Principle:Alibaba MNN Weight Quantization

Field	Value
Principle Name	Weight_Quantization
Topic	Model_Compression
Workflow	Model_Compression
Description	Reducing model size by quantizing weight parameters to lower bit-widths
Last Updated	2026-02-10 14:00 GMT

Overview

Weight quantization is the most widely used post-training compression technique in MNN. It reduces model size by representing floating-point weight parameters with fewer bits (2-8 bits) while preserving the model's inference behavior. Unlike full-graph quantization, weight quantization only compresses the weight storage -- activations remain in floating-point during inference unless dynamic quantization is separately enabled.

This approach is attractive because it requires no calibration data, operates as a single-command transformation, and achieves 75-87% model size reduction depending on the target bit-width.

Theoretical Foundation

Uniform Quantization

The core operation maps a continuous floating-point weight value to a discrete integer representation within a fixed range. For a given bit-width b, the quantization formula is:

quantized = round(clip(w / scale + zero_point, 0, 2^b - 1))

Where:

w is the original floating-point weight value
scale is the quantization step size, computed as (max_w - min_w) / (2^b - 1)
zero_point is the integer value that maps to floating-point zero
b is the target bit-width (2, 4, 8, etc.)
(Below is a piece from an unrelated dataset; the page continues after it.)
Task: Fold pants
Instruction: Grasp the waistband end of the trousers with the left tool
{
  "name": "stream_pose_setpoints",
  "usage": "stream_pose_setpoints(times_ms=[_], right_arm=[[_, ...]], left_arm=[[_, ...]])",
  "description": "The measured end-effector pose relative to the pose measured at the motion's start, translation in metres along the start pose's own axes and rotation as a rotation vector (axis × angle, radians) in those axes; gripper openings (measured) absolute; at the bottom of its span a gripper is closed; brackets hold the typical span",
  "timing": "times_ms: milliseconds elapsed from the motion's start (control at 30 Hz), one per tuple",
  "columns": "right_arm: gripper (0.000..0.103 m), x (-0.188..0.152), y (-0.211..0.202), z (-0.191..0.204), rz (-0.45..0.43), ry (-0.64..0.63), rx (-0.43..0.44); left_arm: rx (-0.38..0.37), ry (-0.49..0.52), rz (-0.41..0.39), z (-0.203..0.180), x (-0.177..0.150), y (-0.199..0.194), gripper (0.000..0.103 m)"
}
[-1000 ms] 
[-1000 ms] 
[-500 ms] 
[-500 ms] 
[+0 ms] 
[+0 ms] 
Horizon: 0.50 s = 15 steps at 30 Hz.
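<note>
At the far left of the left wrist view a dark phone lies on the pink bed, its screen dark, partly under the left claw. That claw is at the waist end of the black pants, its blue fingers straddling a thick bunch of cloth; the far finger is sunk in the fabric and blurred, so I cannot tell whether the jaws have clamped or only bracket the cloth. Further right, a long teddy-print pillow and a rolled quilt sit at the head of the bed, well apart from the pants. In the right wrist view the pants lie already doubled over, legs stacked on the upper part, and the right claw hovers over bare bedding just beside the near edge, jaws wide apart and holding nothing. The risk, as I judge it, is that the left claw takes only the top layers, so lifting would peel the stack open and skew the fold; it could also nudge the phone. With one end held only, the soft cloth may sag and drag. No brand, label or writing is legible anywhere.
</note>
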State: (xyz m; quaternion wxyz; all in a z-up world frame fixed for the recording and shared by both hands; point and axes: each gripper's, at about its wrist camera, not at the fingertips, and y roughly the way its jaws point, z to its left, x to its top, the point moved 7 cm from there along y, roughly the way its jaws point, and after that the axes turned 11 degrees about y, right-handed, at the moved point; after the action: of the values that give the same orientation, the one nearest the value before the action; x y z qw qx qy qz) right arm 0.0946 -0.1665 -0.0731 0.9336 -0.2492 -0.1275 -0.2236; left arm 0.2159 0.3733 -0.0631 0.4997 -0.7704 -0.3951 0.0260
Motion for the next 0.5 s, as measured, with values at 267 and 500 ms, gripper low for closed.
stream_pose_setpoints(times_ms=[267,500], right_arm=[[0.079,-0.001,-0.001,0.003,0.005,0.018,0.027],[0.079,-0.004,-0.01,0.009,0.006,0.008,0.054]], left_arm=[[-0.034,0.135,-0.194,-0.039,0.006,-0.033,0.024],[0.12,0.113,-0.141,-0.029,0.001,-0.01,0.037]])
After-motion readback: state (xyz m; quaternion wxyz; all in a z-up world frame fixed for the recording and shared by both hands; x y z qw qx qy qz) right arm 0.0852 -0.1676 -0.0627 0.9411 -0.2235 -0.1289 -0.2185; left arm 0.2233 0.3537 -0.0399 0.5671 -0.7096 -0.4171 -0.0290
Dequantization reconstructs an approximation of the original weight:

w_approx = (quantized - zero_point) * scale

Symmetric vs. Asymmetric Quantization

MNN supports two quantization schemes:

Symmetric quantization (default) -- The zero point is fixed at 0, and the scale is determined by the maximum absolute value of the weight tensor: scale = max(|w|) / (2^(b-1) - 1). This is simpler and compatible with older MNN versions.
Asymmetric quantization (--weightQuantAsymmetric) -- Both scale and zero point are computed to minimize the quantization range. This can improve accuracy for weight distributions that are not centered around zero, but requires a newer MNN runtime.

Block-Wise Quantization

Rather than computing a single scale and zero point per output channel (channel-wise quantization), block-wise quantization divides each weight channel into fixed-size blocks and computes separate quantization parameters for each block. This increases the model size slightly (due to additional scale/zero-point storage) but significantly improves accuracy by allowing finer-grained representation.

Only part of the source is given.